**What you will do:**
Which lines of the data below contain "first"? Please show them all.

[Data section — start]

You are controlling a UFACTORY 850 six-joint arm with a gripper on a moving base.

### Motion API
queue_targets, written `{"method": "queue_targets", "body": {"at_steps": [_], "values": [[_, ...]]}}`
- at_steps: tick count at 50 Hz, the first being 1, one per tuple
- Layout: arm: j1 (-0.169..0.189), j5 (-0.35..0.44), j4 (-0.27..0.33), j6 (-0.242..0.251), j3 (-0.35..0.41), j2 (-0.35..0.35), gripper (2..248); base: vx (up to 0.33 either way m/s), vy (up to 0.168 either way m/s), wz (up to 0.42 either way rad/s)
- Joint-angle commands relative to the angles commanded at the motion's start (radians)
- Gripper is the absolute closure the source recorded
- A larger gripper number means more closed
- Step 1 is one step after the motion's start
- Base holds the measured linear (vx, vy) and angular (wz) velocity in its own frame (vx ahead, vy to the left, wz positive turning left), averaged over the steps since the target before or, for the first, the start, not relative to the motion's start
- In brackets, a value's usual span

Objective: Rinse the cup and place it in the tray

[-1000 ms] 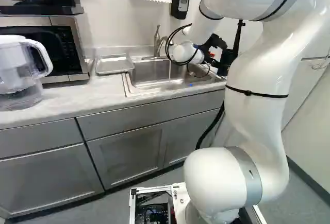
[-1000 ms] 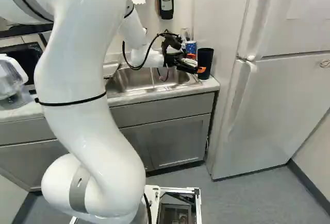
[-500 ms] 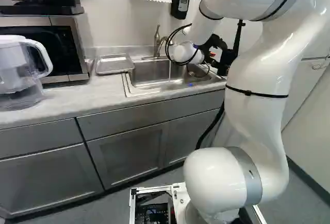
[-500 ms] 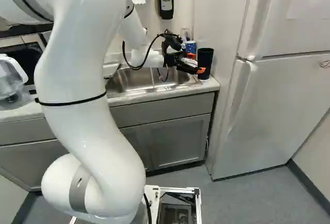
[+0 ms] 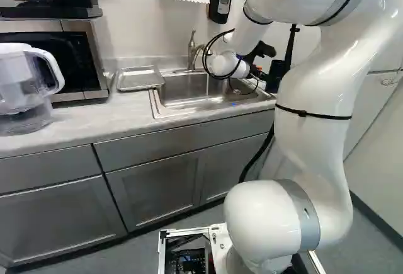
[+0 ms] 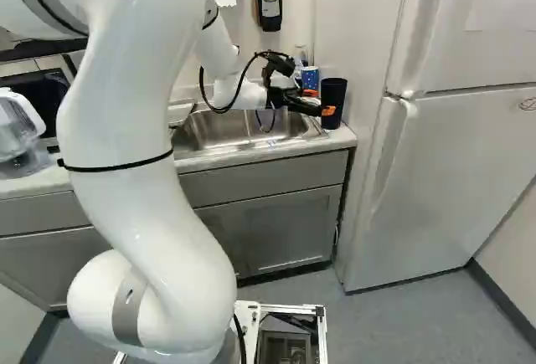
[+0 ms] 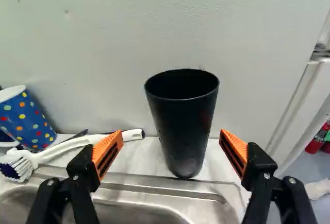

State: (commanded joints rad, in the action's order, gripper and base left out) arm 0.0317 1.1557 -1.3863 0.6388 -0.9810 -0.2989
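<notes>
Tall, tapered black cup (image 7: 183, 123), likely plastic, ahead of your open, orange-padded black pincer (image 7: 171, 137): probably light, stiff, slippery wet; grip mid-height.

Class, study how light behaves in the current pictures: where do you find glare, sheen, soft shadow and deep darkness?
Left base view: bright glare spots on the glossy white arm, a metallic sheen in the sink; right base view: a soft sheen on the fridge; wrist view: faint shadow on the wall beside the spotted cup, deep darkness inside the black cup.
</notes>
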Motion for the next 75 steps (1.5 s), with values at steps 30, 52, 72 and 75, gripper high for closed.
{"method": "queue_targets", "body": {"at_steps": [30, 52, 72, 75], "values": [[0.033, 0.000, 0.000, 0.200, -0.027, -0.022, 3, 0.000, 0.000, 0.000], [0.078, 0.000, 0.000, 0.200, -0.037, -0.030, 3, 0.000, 0.000, 0.000], [0.078, 0.000, 0.000, 0.200, -0.037, -0.030, 71, 0.000, 0.000, 0.000], [0.078, 0.000, 0.000, 0.200, -0.037, -0.030, 108, 0.000, 0.000, 0.000]]}}
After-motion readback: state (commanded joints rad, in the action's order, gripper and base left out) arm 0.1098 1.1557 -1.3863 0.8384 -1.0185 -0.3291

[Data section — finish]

**Solution to this task:**
- at_steps: tick count at 50 Hz, the first being 1, one per tuple
- Base holds the measured linear (vx, vy) and angular (wz) velocity in its own frame (vx ahead, vy to the left, wz positive turning left), averaged over the steps since the target before or, for the first, the start, not relative to the motion's start

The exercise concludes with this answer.